Pilates, barre, Crossfit, spin — the range of workout trends and options is ever-growing. Whether you’re on board with the latest craze or you rely on your own tried-and-true plan, there are three important parts of a well-rounded workout strategy. Read on to determine where your regimen falls.
The term “cardio” is thrown around a lot, but its importance shouldn’t be underestimated. Cardiovascular exercise is any activity that raises your heart rate. Biking, walking, running, swimming laps, using an elliptical or stationary bike — they all fit into this category.
Regularly scheduled cardio can benefit you from head to toe. It burns calories and fat, helps strengthen your heart, decreases the chance of a stroke, helps control blood sugar, boosts your mood and improves sleep. The American Heart Association recommends at least 30 minutes of moderate intensity cardio a minimum of five times each week.
Strength training is any activity where muscles are worked using external weight, like free weights or kettlebells, or one’s own body weight, such as with push-ups or yoga. Strength training helps you develop strong bones and manages many chronic conditions.

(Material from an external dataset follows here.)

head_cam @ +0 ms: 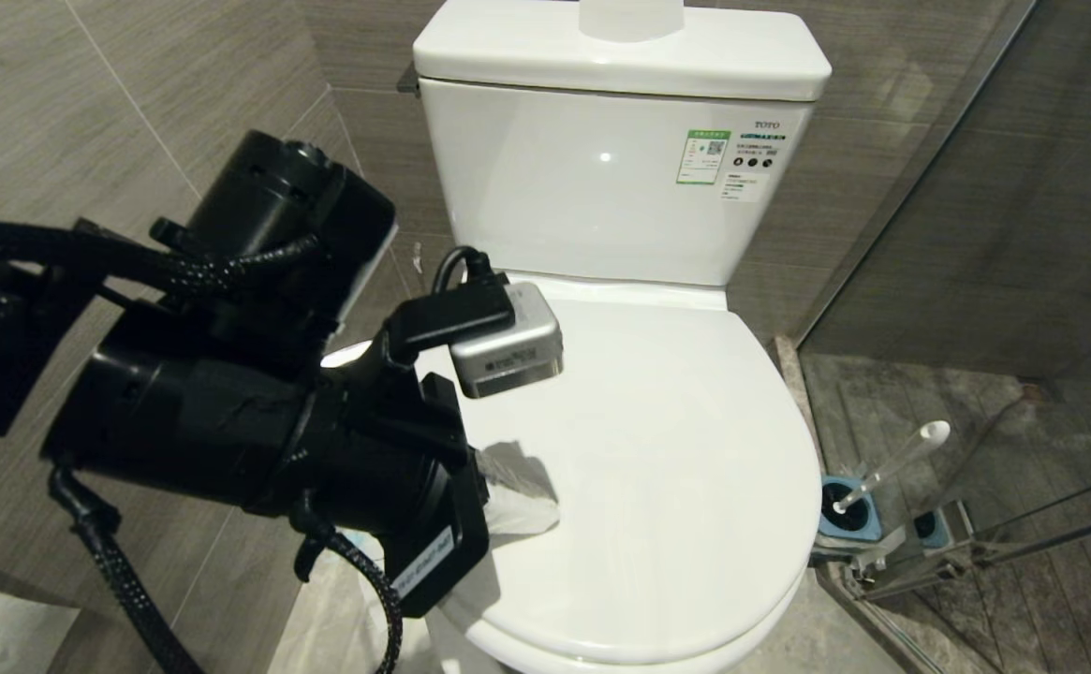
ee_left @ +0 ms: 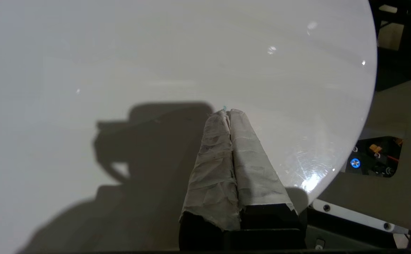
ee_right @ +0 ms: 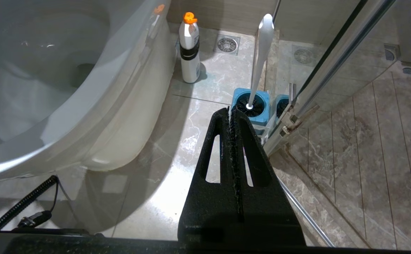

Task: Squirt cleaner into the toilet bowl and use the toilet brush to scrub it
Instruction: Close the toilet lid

The Centers for Disease Control recommend muscle-strengthening exercises at least twice a week. These may include traditional activities that don’t require equipment, like abdominal crunches and leg squats, as well as equipment-based moves. Intense interval training programs like Crossfit and HIIT also fall into the strength training category.
Rest and Recover
You can go hard during each and every workout, but if you don’t give your body time to recover, you can lose out. Enjoy occasional rest days, and add active recovery to your schedule. Whether it’s a restorative yoga class or a relaxing walk around the neighborhood, the low-impact activity can help your mind and body recoup from taxing workouts.